Polly Murray, in the 1960s and ’70s, was a mother of four with an old house on several acres in Lyme, Connecticut. In the summer, her kids built forts in the woods; they ice-skated on frozen cow ponds in the winter. The Murrays had an idyllic life in the country. They also had enormous rashes, strange joint swellings, and recurrent fevers.
[…]
Soon, though, Murray started to hear other stories like hers. Her area, it appeared, had a cluster of juvenile-rheumatoid-arthritis cases. She called the state’s health department and met with Dr. Allen Steere, a rheumatologist doing a fellowship at Yale. He pored over her pages of notes. On the car ride home, Murray wept with joy: Steere didn’t have any answers, but he had listened.
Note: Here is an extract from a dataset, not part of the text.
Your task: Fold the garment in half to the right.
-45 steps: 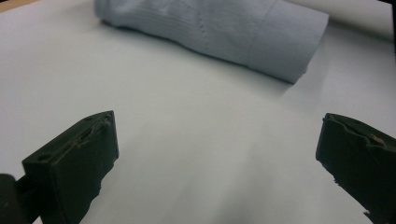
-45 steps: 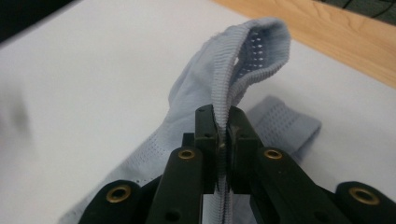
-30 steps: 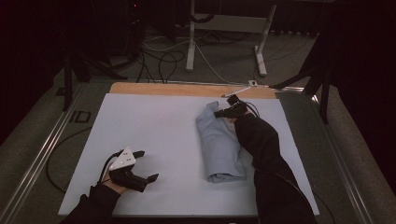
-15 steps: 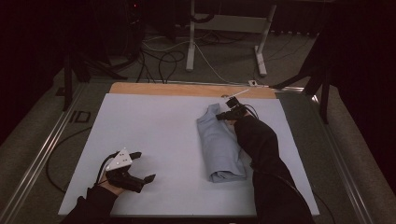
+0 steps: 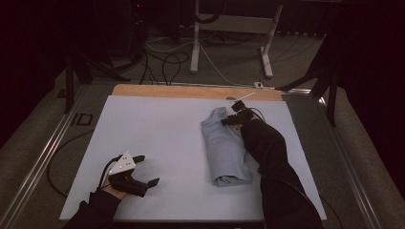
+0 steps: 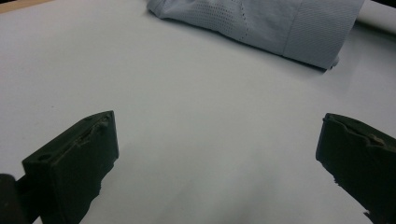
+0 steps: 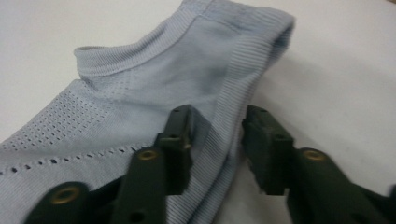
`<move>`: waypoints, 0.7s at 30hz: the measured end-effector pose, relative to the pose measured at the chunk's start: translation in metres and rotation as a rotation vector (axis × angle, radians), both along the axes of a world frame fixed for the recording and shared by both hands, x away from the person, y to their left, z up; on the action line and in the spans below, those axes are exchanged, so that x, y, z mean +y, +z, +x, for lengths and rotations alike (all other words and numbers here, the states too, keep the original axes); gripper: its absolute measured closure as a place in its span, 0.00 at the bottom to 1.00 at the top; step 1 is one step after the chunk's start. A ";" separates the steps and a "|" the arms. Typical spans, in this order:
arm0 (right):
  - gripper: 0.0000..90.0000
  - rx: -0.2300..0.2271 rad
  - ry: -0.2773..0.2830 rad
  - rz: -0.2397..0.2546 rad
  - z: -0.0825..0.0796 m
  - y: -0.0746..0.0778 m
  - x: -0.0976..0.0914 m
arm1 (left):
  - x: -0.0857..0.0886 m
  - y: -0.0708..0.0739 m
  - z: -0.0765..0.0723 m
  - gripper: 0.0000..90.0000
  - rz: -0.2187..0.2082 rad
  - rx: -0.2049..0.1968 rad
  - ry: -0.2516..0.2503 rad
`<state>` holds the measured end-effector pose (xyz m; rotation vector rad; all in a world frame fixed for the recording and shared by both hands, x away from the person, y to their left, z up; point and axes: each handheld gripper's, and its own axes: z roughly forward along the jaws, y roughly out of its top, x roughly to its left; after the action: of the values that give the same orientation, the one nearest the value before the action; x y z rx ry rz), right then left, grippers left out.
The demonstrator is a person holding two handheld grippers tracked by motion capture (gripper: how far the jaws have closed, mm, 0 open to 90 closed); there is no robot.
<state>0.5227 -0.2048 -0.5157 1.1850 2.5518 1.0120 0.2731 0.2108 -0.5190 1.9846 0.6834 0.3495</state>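
1. While the person's right sleeve [image 5: 267, 148] reaches up the right half of the desk [image 5: 157, 129], the right claw [image 5: 234, 118] sits at the far end of a folded pale-blue garment [image 5: 224, 148], toward one o'clock on the white desk top.
2. That garment lies as a long narrow bundle running from about one o'clock back toward five o'clock, its near end squared off and its far end showing a ribbed collar.
3. Seen in the right gripper view, the right claw [image 7: 217, 140] straddles the ribbed edge of the garment [image 7: 140, 93]: its jaws have just been opening, a fold of the ribbed band lies between them, and the pads stand off the cloth rather than pinching it.
4. Its left jaw rests over the perforated knit, while its right jaw hangs beside the hem above bare desk [image 7: 336, 70].
5. Down at seven o'clock the left claw [image 5: 143, 171] lies low on the desk in the person's left hand [image 5: 112, 188], with its grey three-cornered plate [image 5: 123, 163] facing up.
6. Its jaws stand wide apart with nothing between them; the left gripper view shows bare white desk [image 6: 196, 130] between the two black pads.
7. From that same view the garment [image 6: 261, 23] lies well apart from the left claw [image 6: 217, 154], up at twelve to one o'clock.
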 end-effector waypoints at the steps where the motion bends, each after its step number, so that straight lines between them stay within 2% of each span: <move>1: 0.64 0.000 0.000 0.000 0.000 0.000 0.000 | 0.000 0.000 0.000 0.00 0.000 0.000 0.000; 4: 0.61 -0.039 -0.010 -0.013 -0.003 0.012 -0.002 | 0.000 0.001 0.000 0.00 0.001 -0.006 0.002; 5: 0.61 -0.075 -0.014 0.001 -0.004 0.024 -0.003 | 0.000 0.001 0.000 0.00 0.001 -0.008 0.003; 8: 0.72 -0.124 -0.010 0.026 -0.005 0.040 0.000 | 0.000 0.001 0.000 0.00 -0.002 -0.010 0.006; 9: 0.79 -0.138 -0.010 0.032 -0.005 0.044 0.002 | 0.000 0.001 0.000 0.00 0.001 -0.010 0.006; 11: 0.87 -0.147 0.006 0.046 -0.005 0.048 0.010 | 0.000 0.000 0.000 0.00 -0.001 -0.010 0.005; 12: 0.92 -0.142 0.014 0.045 -0.005 0.047 0.014 | 0.000 0.000 0.000 0.00 -0.001 -0.010 0.005; 13: 0.92 -0.142 0.014 0.045 -0.005 0.047 0.014 | -0.001 0.000 0.000 0.00 -0.001 -0.011 0.005; 14: 1.00 -0.139 0.027 0.018 -0.002 0.042 0.023 | -0.001 0.001 0.000 0.00 -0.002 -0.015 0.004; 17: 1.00 -0.122 0.022 -0.010 0.002 0.034 0.029 | -0.001 0.002 -0.001 0.00 -0.007 -0.019 0.002; 18: 1.00 -0.113 0.006 -0.038 0.007 0.027 0.033 | -0.001 0.002 -0.001 0.00 -0.011 -0.019 0.000; 19: 1.00 -0.113 0.006 -0.038 0.007 0.027 0.033 | -0.001 0.002 -0.001 0.00 -0.012 -0.020 -0.001; 21: 1.00 -0.091 -0.012 -0.050 0.014 0.018 0.034 | -0.001 0.002 0.000 0.00 -0.018 -0.017 -0.001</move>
<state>0.5363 -0.1707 -0.4982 1.1139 2.4826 0.9696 0.2727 0.2095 -0.5171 1.9628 0.6730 0.3584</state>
He wanted to find out what was wrong. By 1976, the condition Murray had observed had become known as Lyme disease.
“Lyme disease was a disease born of advocacy,” Dr. Paul Auwaerter told me. Auwaerter, whose lab focuses on Lyme and other tick-borne diseases, is the clinical director of the Division of Infectious Diseases at Johns Hopkins University School of Medicine. Back in the ’70s, Murray and her fellow Connecticut mothers had to fight for attention. Their experience left behind a powerful legacy, Auwaerter said, a sense that perhaps “the medical establishment didn’t really listen initially or were trying to be dismissive.”
Decades after Polly Murray kept her diary of symptoms, the spirit of advocacy associated with Lyme disease endures. But while Murray’s efforts were ultimately vindicated by medical science, a new fight — for the recognition of something known as “chronic Lyme,” which can encompass a vast range of symptoms and need not be linked to any tick bite — has grown into a phenomenon often untethered from scientific method or peer review. The chronic-Lyme community has a new agenda, one that was visible at last fall’s Global Lyme Alliance Gala in New York, where supporters gathered at Cipriani heard a speech from Real Housewife of Beverly Hills Yolanda Hadid.
[From https://www.thecut.com/2019/07/what-happens-when-lyme-disease-becomes-an-identity.html]
—
Longform
journalistic piece are, as their name suggests, long. The ones I am talking
about take at least half an hour to read and are often crafted non-linearly,
requiring the reader to pay attention, actually exert him or herself, as
opposed to needing only a cursory browse the way a news story or a short
opinion piece might. Writers, for their part, can spend months, even years,
researching, reporting, and writing these pieces.
Because the
topics are generally out of the public view, the title may not be immediately
motiving to a reader. So the onus on the writer to keep the reader engaged, to
have them read from start to finish with the attention such a piece requires,
becomes crucial within the first several paragraphs in a way that makes it
unique from other forms of journalism.
One of my
favorite articles from this summer is by Molly Fischer. The article is called
“Maybe It’s Lyme. What happens when illness becomes an identity?” The article
was sent to me by a friend, so despite knowing nothing about the topic, I
decided to start it anyway. I think it does a phenomenal job of introduction by
suffusing it with motive—with what makes the topic at hand interesting, with
why the reader should continue reading.
Immediately
we are taken with an idyll and its strange, pathological underbelly, a mystery
that needs an answer. And even where one is given at the end of the second
paragraph cited, we find that that answer is itself the starting point that has
since burgeoned into many more questions. By giving the history of the
discovery of Lyme disease, the author is able to not only define her most
central term but to contextualize it especially as its definition is repeatedly
challenged and complicated. In this way, Fischer is able to use her key term to
further motivate her article, carefully and seamlessly integrating her
instantiations of the two lexicon terms.